In both Pareto and uniform environments, we saw a much closer hyperbolic relationship between ρ and the DN α parameter (Fig. 3 E and G) than between ρ and power utility r parameter (Fig. 3 F and H). We compared the root of mean squared errors (RMSE) between the hyperbolic function and the parameters in both models and confirmed that across the two environments, the α parameter of the DN model was more likely to maintain this hyperbolic relationship (α: Pareto: RMSE=0.6491, uniform: RMSE=0.6585; r: Pareto: RMSE=0.8109, uniform: RMSE=0.8588). This suggests that the curvature of the STAGE II subjective value functions can be attributed to DN value coding.
Taken together, all these results strengthen the notion that subjects used DN encoding of value in both environments.
Context-Dependency: Adaptation of the Encoding Function to the Choice Environment
Our next aim was to examine whether subjects adapted their encoding according to the properties of the different environments.
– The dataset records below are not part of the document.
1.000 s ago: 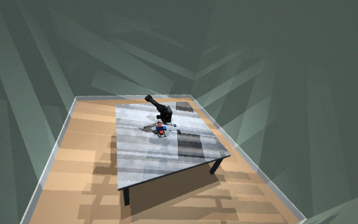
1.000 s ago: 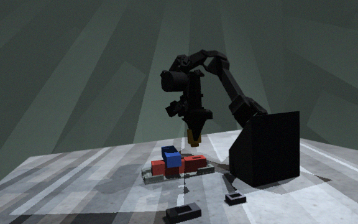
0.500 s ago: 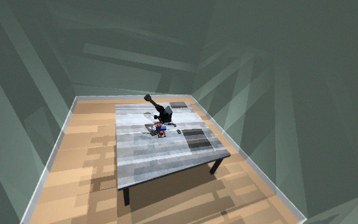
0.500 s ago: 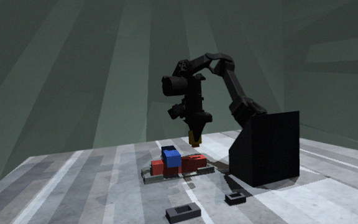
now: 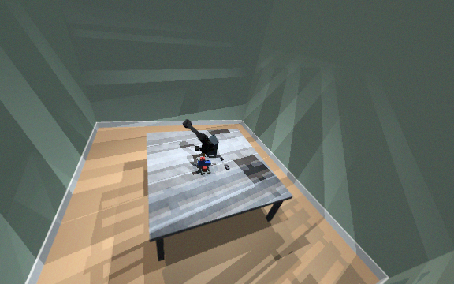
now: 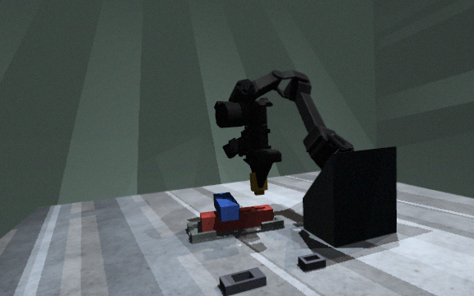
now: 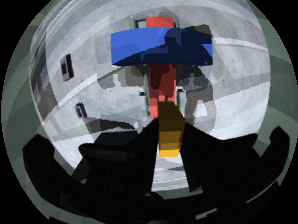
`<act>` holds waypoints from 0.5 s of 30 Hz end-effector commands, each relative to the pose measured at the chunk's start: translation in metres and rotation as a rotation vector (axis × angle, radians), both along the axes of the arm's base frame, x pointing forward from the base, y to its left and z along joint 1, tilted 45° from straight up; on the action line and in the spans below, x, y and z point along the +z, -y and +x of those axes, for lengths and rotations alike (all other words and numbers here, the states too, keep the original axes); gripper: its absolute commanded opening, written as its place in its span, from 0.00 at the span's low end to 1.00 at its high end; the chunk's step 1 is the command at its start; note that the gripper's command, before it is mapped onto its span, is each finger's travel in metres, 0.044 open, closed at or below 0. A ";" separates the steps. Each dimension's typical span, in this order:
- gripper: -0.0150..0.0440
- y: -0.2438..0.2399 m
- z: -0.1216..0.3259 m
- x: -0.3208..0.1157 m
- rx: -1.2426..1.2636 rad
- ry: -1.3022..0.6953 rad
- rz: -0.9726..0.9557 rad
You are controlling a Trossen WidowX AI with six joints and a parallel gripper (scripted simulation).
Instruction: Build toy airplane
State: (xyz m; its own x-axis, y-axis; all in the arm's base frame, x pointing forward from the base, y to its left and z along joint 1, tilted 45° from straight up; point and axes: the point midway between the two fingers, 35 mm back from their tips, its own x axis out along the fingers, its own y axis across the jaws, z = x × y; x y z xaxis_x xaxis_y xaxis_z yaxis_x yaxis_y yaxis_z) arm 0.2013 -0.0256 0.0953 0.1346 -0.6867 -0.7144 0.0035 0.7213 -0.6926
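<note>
The red fuselage lies in the grey cradle on the table. The blue wing lies across the top of the fuselage, toward the end away from the robot's base; its tab is hidden. My gripper is shut on the yellow tail fin and holds it upright, tab down, in the air above the tail end of the fuselage. A gap shows between the fin and the fuselage in the exterior view. The tail socket is partly hidden in the wrist view.
Two small dark hollow blocks stand on the table beside the cradle, the larger one and the smaller one. The black robot base stands just behind the cradle's tail end.
</note>
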 end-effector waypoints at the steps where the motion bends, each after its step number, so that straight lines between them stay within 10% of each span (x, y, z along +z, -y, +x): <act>1: 0.36 0.000 0.000 0.000 0.005 -0.001 -0.004; 15: 0.36 0.009 0.003 -0.008 0.005 0.000 -0.002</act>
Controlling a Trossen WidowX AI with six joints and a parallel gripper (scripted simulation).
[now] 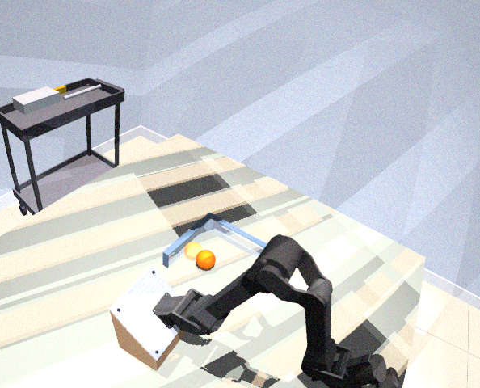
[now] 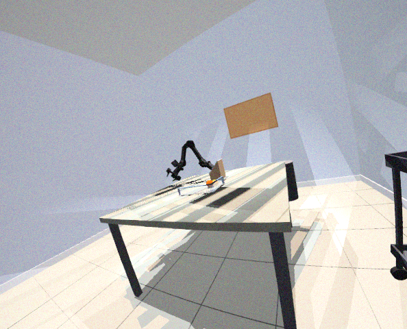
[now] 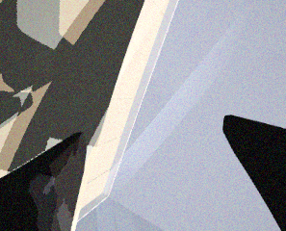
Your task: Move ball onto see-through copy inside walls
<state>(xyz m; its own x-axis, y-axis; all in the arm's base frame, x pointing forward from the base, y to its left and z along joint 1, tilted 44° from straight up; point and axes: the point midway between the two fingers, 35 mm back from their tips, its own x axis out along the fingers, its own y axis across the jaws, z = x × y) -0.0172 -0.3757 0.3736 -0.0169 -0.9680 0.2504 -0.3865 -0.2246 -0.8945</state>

Another key difference between the uniform and Pareto environments was that, for all subjects in our sample, the medians of the subjective valuations in the uniform environments were higher than in Pareto (sample medians: 18.721 vs. 14.723 util units, respectively, Δ = 3.998, one-sided Wilcoxon sign-rank test between subject-specific medians, Z=7.572, p<0.0001). The reward expectation M in the DN model tracks the median of the reward distribution, and hence we hypothesized it would be higher in the uniform environment. Consistent with this hypothesis, the sample median of the recovered M parameters in the uniform environment was higher by 4.99 (in util units) than in the Pareto environment (one-sided Wilcoxon sign-rank test, Z=2.8907, p=0.0019, Table 1). This difference between the recovered M parameters was very close to the actual difference between the distributions’ medians, indicating that subjects – at least at the sample-level – quite precisely calibrated their encoding to the difference in reward expectation. On the subject level, we found that for 44 out of 76 subjects estimated M was higher in the uniform environment (Fig. 4A).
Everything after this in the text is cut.